The quality of MCP output depends entirely on the quality of the data it connects to. For retail AI to be trustworthy, the data underneath it needs to be structured before it ever reaches the model. A “midi dress” needs to resolve consistently across your own assortment, competitor feeds, and supplier data. A competitor’s price point is meaningless without context – such as markdown cadence, promotional timing, inventory position, and seasonal trends.

And every recommendation needs to be traceable. If a buyer or merchant cannot see where a recommendation came from, they will not act on it. Adoption breaks down quickly when outputs feel like a black box.

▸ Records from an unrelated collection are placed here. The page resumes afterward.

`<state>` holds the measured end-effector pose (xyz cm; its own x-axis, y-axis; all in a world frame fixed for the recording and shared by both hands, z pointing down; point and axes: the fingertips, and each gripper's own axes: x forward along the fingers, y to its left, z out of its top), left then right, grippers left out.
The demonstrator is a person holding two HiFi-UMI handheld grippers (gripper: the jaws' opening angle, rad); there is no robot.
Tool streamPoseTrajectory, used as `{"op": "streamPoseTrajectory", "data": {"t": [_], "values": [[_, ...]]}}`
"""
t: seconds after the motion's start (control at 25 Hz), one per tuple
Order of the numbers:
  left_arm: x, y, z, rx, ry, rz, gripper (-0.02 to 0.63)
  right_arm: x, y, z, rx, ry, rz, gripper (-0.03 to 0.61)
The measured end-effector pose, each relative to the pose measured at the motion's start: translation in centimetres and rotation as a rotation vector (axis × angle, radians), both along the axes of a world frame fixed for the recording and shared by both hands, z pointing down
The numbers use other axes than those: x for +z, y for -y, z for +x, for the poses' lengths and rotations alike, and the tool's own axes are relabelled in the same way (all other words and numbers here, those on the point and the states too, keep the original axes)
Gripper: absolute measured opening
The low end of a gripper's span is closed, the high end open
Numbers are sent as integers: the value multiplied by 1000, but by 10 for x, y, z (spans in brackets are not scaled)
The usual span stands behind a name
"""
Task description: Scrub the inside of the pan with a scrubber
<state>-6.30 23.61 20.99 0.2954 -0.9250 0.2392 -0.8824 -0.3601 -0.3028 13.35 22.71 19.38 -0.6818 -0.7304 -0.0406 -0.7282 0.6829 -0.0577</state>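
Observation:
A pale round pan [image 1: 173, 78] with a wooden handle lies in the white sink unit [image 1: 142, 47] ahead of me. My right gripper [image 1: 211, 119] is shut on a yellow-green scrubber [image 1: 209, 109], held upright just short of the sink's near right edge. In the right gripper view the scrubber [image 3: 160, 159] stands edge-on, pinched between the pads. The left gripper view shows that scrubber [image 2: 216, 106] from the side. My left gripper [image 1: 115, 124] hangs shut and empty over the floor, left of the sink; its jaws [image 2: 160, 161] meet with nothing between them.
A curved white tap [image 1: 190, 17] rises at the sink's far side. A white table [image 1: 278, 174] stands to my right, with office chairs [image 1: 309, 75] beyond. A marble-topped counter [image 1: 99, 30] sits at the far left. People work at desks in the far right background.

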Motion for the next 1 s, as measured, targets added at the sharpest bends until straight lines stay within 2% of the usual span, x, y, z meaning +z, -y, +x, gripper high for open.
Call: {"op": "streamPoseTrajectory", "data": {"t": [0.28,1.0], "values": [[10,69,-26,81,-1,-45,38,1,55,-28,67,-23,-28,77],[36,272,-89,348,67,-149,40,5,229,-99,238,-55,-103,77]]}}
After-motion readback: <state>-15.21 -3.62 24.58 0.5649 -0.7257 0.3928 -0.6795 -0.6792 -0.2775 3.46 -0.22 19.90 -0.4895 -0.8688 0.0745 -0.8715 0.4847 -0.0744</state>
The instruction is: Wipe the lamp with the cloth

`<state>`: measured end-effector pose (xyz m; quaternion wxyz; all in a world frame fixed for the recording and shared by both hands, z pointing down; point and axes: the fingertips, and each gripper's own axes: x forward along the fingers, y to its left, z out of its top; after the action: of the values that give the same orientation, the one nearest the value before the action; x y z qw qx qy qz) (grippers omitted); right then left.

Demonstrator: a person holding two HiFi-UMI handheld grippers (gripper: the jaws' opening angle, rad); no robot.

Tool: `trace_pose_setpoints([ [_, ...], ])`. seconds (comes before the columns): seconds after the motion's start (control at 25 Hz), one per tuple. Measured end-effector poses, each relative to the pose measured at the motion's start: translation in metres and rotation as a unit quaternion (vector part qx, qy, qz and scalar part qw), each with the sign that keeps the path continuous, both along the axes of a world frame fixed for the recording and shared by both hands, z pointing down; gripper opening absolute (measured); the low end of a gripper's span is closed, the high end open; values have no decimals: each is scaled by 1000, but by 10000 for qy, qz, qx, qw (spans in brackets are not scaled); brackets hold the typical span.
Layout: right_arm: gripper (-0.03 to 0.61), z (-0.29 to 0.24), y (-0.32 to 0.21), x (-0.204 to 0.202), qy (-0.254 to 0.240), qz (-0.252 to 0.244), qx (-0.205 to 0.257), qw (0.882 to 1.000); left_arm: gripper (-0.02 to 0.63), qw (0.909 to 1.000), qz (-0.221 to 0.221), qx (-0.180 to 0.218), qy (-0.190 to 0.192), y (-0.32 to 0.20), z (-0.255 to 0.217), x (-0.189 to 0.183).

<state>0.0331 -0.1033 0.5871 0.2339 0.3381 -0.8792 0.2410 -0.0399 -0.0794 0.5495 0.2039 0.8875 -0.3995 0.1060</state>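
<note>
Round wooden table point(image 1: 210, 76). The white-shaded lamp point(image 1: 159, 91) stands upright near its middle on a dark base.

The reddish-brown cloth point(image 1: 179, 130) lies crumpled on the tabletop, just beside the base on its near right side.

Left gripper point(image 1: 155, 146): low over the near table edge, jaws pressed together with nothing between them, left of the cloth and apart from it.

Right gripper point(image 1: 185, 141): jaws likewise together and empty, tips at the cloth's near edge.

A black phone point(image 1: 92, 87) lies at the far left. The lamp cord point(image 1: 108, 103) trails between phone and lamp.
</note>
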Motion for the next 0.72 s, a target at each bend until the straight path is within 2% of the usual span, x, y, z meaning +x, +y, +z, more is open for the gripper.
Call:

The retailers who get the most from MCP will not be the ones who move fastest to connect it. They will be the ones with the most structured, validated, retail-grade data on the other end of the pipe.

 

The real competitive advantage isn’t the AI.  It’s the data behind it

The retailers succeeding with AI right now are not necessarily using more advanced models. They are operating on better data: structured, validated, commercially relevant, and designed around the decisions retail teams make every day.

MCP is the architecture that allows that data to travel. But the data foundation comes first. How well a retail team’s AI performs in an MCP world will depend almost entirely on the quality of the market intelligence it connects to — whether that data was built for generic outputs, or built specifically for the pricing, assortment, and competitor decisions that buying and merchandising teams make every day.

If your team is starting to ask how AI can actually change how you work — not just in theory, but in practice — the answer starts with what powers the AI, not just which AI tool you choose.

EDITED has spent 12+ years building and structuring one of retail’s deepest datasets,  across 90,000 brands and 5bn+ SKUs, normalized to retail standards and updated daily. This retail-grade data foundation enables  AI-powered retail intelligence built for the decisions that buying, merchandising, and strategy teams make every day. To learn more about how EDITED is powering the future of retail AI,  speak to the EDITED team.


What is MCP in AI?
MCP (Model Context Protocol) is an open standard that allows AI tools to securely connect with external data sources.

Why does MCP matter for retailers?
MCP allows retail teams to connect AI tools with live retail data, enabling faster, more accurate answers for buying, merchandising, pricing, and assortment decisions.

Does MCP make AI smarter?
MCP improves AI access to information, but the quality of the output depends on the quality and structure of the connected data.